* **What the task requires**: From the first line to the last, restate the data word for word.

START Data listing

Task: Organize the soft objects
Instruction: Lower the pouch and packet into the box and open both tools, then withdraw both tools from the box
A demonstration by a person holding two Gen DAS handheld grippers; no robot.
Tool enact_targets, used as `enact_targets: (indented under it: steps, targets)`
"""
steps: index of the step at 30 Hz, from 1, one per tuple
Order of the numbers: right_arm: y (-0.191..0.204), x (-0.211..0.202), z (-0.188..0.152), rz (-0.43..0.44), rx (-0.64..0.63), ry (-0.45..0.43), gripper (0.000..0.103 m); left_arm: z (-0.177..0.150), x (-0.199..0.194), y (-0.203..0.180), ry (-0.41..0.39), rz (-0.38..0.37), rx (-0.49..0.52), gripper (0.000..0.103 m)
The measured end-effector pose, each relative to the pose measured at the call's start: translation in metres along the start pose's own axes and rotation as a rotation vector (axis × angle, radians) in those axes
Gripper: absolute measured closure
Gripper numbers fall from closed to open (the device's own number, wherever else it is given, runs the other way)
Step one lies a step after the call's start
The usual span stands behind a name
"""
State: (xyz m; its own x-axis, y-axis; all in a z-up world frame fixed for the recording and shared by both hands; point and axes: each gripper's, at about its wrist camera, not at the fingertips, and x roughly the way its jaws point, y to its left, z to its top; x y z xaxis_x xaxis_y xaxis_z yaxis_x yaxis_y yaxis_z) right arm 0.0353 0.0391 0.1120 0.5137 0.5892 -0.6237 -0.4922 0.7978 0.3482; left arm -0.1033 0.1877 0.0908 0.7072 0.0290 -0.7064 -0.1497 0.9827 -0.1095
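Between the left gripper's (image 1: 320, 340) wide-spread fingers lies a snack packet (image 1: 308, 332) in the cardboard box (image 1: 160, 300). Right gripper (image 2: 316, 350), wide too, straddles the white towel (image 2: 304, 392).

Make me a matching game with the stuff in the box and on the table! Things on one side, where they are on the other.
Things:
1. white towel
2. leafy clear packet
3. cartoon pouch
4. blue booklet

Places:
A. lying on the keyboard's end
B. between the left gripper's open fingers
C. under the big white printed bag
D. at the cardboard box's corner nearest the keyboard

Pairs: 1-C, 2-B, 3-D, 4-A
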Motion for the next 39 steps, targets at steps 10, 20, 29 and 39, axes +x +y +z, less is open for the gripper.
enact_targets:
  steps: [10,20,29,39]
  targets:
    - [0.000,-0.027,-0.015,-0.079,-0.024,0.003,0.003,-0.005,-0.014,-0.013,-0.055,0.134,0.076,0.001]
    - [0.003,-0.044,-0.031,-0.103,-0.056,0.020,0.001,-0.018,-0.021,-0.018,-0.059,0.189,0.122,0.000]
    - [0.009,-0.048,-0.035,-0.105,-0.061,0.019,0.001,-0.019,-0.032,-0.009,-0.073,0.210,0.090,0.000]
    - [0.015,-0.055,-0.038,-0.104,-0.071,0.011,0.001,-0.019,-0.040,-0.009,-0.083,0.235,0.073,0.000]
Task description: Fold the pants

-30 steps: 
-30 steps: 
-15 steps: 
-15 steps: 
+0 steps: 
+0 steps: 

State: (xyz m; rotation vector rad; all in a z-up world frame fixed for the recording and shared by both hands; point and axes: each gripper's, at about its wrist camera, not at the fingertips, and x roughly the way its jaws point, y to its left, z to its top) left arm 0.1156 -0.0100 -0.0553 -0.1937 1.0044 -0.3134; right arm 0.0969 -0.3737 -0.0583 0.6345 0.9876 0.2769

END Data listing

* **Written answer**:
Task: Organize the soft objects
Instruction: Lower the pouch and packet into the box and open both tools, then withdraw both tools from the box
A demonstration by a person holding two Gen DAS handheld grippers; no robot.
Tool enact_targets, used as `enact_targets: (indented under it: steps, targets)`
"""
steps: index of the step at 30 Hz, from 1, one per tuple
Order of the numbers: right_arm: y (-0.191..0.204), x (-0.211..0.202), z (-0.188..0.152), rz (-0.43..0.44), rx (-0.64..0.63), ry (-0.45..0.43), gripper (0.000..0.103 m); left_arm: z (-0.177..0.150), x (-0.199..0.194), y (-0.203..0.180), ry (-0.41..0.39), rz (-0.38..0.37), rx (-0.49..0.52), gripper (0.000..0.103 m)
The measured end-effector pose, each relative to the pose measured at the call's start: translation in metres along the start pose's own axes and rotation as a rotation vector (axis × angle, radians) in those axes
Gripper: absolute measured closure
Gripper numbers fall from closed to open (the device's own number, wherever else it is given, runs the other way)
Step one lies a step after the call's start
The usual span stands behind a name
"""
State: (xyz m; its own x-axis, y-axis; all in a z-up world frame fixed for the recording and shared by both hands; point and axes: each gripper's, at about its wrist camera, not at the fingertips, and x roughly the way its jaws point, y to its left, z to its top; x y z xaxis_x xaxis_y xaxis_z yaxis_x yaxis_y yaxis_z) right arm 0.0353 0.0391 0.1120 0.5137 0.5892 -0.6237 -0.4922 0.7978 0.3482; left arm -0.1033 0.1877 0.0908 0.7072 0.0290 -0.7064 -0.1497 0.9827 -0.1095
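Between the left gripper's (image 1: 320, 340) wide-spread fingers lies a snack packet (image 1: 308, 332) in the cardboard box (image 1: 160, 300). Right gripper (image 2: 316, 350), wide too, straddles the white towel (image 2: 304, 392).

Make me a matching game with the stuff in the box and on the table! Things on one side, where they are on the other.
Things:
1. white towel
2. leafy clear packet
3. cartoon pouch
4. blue booklet

Places:
A. lying on the keyboard's end
B. between the left gripper's open fingers
C. under the big white printed bag
D. at the cardboard box's corner nearest the keyboard

Pairs: 1-C, 2-B, 3-D, 4-A
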Motion for the next 39 steps, targets at steps 10, 20, 29 and 39, axes +x +y +z, less is open for the gripper.
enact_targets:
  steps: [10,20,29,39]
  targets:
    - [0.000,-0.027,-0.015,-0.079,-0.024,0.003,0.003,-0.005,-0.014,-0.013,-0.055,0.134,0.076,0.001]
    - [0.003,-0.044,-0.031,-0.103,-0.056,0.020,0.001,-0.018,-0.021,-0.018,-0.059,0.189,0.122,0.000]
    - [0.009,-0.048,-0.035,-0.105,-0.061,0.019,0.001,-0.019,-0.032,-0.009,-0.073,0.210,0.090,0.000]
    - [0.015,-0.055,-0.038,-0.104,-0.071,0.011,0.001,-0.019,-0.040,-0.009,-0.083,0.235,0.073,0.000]
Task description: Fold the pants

-30 steps: 
-30 steps: 
-15 steps: 
-15 steps: 
+0 steps: 
+0 steps: 

State: (xyz m; rotation vector rad; all in a z-up world frame fixed for the recording and shared by both hands; point and axes: each gripper's, at about its wrist camera, not at the fingertips, and x roughly the way its jaws point, y to its left, z to its top) left arm 0.1156 -0.0100 -0.0553 -0.1937 1.0044 -0.3134; right arm 0.0969 -0.3737 -0.0583 0.6345 0.9876 0.2769

The exercise has been answered completely.